Explorations of Ethnobotanical Knowledge in the Federated States of Micronesia (Chuuk Lagoon)

NMNH-Smithsonian Institute Recovering Voices Project with UHM Biocultural Initiative
PI: Emerson Lopez Odango (Pacific Resources for Education and Learning), Alexander Mawyer (UHM Center for Pacific Islands Studies) Joshua A. Bell (NMNH Smithsonian Institution)

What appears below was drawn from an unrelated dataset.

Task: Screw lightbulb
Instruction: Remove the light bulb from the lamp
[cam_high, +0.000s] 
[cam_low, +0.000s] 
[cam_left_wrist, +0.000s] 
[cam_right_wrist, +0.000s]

This pilot project examined contemporary atake “homegardens” as dynamic ethnobotanical spaces of local ecological knowledge in Chuuk Lagoon islands, Federated States of Micronesia (FSM). The project sought to investigate the status and transmission of language-encoded biological and ecological knowledge in the face of ongoing and intensifying migration and diaspora, and to extend and enhance the reciprocal value of Smithsonian Institutes collections to homeland (source) communities. Our work was further contextualized by heightened local concerns about small island ecological and cultural resilience and food security in the wake of Typhoon Maysak in March 2015. Drawing on methods from anthropology, linguistics, and ethnobotany, we sought an interdisciplinary understanding of biocultural diversity in domestic contexts thoroughly entangled in various sorts of human and non-human mobilities. Our research team consisted of cultural anthropologists from the University of Hawai‘i at Mānoa and the Smithsonian Institution of the National Museum of Natural History, and a linguist from the Pacific Resources for Education and Learning.